Extending the timeframe of the tax is not something he wants.

"But I think about what's good for the country - whether it's five years or extending it to three - three would be my preference."

The current test requires investors to pay their full applicable income tax rate on any gains they make from residential property sold within two years of acquisition, subject to some exceptions.

Thompson has long advocated for the Reserve Bank's loan to value ratio limits to be removed from first-home buyers purchasing for under $600,000 and he reiterated that stance, rejecting criticism from some sectors that he just wanted to drive more sales.

Rather, he said, he wanted to encourage initial home ownership because he said that was in this country's interests.

He also wants Auckland water transport to be extended, and after returning from Sydney cheering the All Blacks' victory over the Wallabies for the Bledisloe Cup, he was full of the benefits of an efficient public transport system.

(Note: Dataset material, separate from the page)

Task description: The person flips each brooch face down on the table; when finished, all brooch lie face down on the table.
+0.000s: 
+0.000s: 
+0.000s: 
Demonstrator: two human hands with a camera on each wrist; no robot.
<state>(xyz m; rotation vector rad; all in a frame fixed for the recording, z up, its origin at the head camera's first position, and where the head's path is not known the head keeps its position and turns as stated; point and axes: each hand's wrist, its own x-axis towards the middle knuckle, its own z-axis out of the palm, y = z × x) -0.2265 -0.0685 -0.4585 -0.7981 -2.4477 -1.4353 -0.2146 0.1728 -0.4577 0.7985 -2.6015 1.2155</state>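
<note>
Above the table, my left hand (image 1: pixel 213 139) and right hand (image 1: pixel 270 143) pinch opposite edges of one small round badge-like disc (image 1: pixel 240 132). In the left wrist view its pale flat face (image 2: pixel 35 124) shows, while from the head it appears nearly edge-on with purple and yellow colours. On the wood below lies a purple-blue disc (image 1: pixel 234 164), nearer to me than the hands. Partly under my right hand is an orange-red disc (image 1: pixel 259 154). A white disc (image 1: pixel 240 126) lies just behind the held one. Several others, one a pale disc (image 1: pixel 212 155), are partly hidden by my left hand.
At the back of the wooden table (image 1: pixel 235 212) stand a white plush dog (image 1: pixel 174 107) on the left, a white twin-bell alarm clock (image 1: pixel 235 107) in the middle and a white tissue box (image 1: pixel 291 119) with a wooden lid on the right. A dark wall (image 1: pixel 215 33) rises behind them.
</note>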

He has one very definite route in mind: ferries leaving from Pine Harbour/Beachlands to dock at Maraetai, Half Moon Bay, Glendowie, St Heliers, the Tamaki Yacht Club for Kohimarama passengers, then berthing at Downtown.

"Auckland narrows to about 2km from one coast to the other. Trying to get all the crowds through via train and road is going to be very difficult. I don't think we use the waterways enough."

For the Shore, he wants a Takapuna ferry connection and further capacity from West Harbour.

"We also need to utilise the park-and-rides and keep cars out of the city."

Yet he rejects a CBD vehicle congestion charge. "People need to be able to get to work. I bring a car in every day. I'm in and out of the office.

"A congestion charge would just be another tax. Years ago, we wanted people to come back to the heart of the city. If you start charging them, people won't come to the city."

He questioned the practicality of Labour's Kiwibuild 100,000 new 10-year residential construction plan.

"Where are they going to get the money for that?"

The Herald's Mood of the Boardroom 2017 Election Survey attracted participation from 118 respondents. The results were debated this morning by shadow finance spokesman Grant Robertson and National's Finance Minister Steven Joyce.